When you copy the data that follows, reproduce every word exactly and leave out the images.
#####
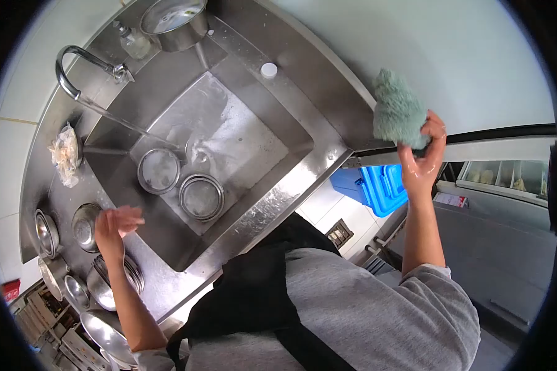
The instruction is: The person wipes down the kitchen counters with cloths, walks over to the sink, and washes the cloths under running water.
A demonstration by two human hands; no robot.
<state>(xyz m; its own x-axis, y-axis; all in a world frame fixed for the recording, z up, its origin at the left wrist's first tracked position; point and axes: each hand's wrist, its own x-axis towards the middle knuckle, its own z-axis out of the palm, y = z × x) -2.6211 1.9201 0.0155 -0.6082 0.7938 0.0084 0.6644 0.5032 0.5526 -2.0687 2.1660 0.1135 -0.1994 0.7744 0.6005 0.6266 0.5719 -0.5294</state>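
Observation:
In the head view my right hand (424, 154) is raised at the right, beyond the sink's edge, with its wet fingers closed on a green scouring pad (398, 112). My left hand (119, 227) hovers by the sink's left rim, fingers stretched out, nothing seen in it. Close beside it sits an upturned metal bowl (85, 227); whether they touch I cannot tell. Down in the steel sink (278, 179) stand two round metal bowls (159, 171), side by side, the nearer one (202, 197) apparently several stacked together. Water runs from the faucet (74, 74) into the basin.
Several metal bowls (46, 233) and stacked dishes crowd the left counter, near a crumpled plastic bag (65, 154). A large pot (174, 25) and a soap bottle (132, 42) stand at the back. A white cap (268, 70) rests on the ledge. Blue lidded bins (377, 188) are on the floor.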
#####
◆ Answer box:
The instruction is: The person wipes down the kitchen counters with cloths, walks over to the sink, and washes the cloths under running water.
A demonstration by two human hands; no robot.
<state>(xyz m; its own x-axis, y-axis; all in a world frame fixed for the recording, z up, its origin at the left wrist's first tracked position; point and axes: each hand's wrist, its own x-axis towards the middle knuckle, its own z-axis out of the palm, y = z × x) -2.6211 1.9201 0.0155 -0.6082 0.7938 0.0084 0.6644 0.5032 0.5526 -2.0687 2.1660 0.1135 -0.1994 0.7744 0.6005 0.6266 0.5719 -0.5294</state>
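Observation:
In the head view my right hand (424, 154) is raised at the right, beyond the sink's edge, with its wet fingers closed on a green scouring pad (398, 112). My left hand (119, 227) hovers by the sink's left rim, fingers stretched out, nothing seen in it. Close beside it sits an upturned metal bowl (85, 227); whether they touch I cannot tell. Down in the steel sink (278, 179) stand two round metal bowls (159, 171), side by side, the nearer one (202, 197) apparently several stacked together. Water runs from the faucet (74, 74) into the basin.
Several metal bowls (46, 233) and stacked dishes crowd the left counter, near a crumpled plastic bag (65, 154). A large pot (174, 25) and a soap bottle (132, 42) stand at the back. A white cap (268, 70) rests on the ledge. Blue lidded bins (377, 188) are on the floor.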

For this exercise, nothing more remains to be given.